**REQUIREMENT:**
Would you please copy every line below that includes the string "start"?

**EXTRACTED INFORMATION:**

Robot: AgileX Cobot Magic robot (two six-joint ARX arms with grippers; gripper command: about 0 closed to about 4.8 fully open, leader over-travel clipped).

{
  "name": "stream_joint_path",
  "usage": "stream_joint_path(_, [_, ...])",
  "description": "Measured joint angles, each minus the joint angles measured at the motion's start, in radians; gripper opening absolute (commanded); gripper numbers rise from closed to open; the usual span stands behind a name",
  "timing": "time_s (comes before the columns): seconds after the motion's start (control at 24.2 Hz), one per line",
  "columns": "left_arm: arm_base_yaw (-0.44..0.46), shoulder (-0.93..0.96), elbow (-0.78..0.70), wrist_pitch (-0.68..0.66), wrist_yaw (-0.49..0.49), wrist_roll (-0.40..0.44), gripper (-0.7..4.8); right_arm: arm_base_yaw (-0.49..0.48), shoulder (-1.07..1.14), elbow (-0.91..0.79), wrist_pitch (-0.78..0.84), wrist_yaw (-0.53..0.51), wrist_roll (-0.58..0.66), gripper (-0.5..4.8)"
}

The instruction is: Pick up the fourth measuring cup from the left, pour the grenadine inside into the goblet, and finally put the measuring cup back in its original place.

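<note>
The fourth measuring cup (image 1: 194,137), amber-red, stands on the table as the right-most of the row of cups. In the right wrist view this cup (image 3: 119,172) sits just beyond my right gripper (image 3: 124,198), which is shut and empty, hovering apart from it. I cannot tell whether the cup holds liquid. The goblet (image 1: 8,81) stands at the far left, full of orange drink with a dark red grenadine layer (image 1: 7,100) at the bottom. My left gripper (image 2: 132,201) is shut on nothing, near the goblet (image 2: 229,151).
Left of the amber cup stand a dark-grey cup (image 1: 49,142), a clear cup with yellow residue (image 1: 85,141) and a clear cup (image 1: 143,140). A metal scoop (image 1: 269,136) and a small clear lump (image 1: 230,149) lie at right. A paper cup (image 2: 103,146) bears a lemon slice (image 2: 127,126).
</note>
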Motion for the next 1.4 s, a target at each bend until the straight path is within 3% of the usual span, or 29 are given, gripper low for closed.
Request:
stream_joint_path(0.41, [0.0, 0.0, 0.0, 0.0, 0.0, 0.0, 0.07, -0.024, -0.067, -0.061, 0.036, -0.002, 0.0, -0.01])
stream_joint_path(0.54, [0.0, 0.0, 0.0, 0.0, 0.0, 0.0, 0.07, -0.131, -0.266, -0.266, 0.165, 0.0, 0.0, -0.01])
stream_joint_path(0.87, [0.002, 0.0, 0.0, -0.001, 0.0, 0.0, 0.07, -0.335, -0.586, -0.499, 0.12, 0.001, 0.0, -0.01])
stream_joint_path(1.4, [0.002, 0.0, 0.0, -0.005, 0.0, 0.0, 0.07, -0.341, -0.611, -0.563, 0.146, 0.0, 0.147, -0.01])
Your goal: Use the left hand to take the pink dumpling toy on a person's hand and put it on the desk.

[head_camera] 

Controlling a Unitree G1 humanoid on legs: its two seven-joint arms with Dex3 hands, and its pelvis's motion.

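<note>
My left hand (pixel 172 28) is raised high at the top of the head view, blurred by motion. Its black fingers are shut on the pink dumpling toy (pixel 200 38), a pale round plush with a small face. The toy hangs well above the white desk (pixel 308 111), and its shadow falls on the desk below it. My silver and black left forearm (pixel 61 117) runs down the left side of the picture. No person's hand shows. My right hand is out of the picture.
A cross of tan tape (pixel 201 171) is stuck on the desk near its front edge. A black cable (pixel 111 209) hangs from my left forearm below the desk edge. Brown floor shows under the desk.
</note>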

**EXPECTED ANSWER:**
  "description": "Measured joint angles, each minus the joint angles measured at the motion's start, in radians; gripper opening absolute (commanded); gripper numbers rise from closed to open; the usual span stands behind a name",
  "timing": "time_s (comes before the columns): seconds after the motion's start (control at 24.2 Hz), one per line",

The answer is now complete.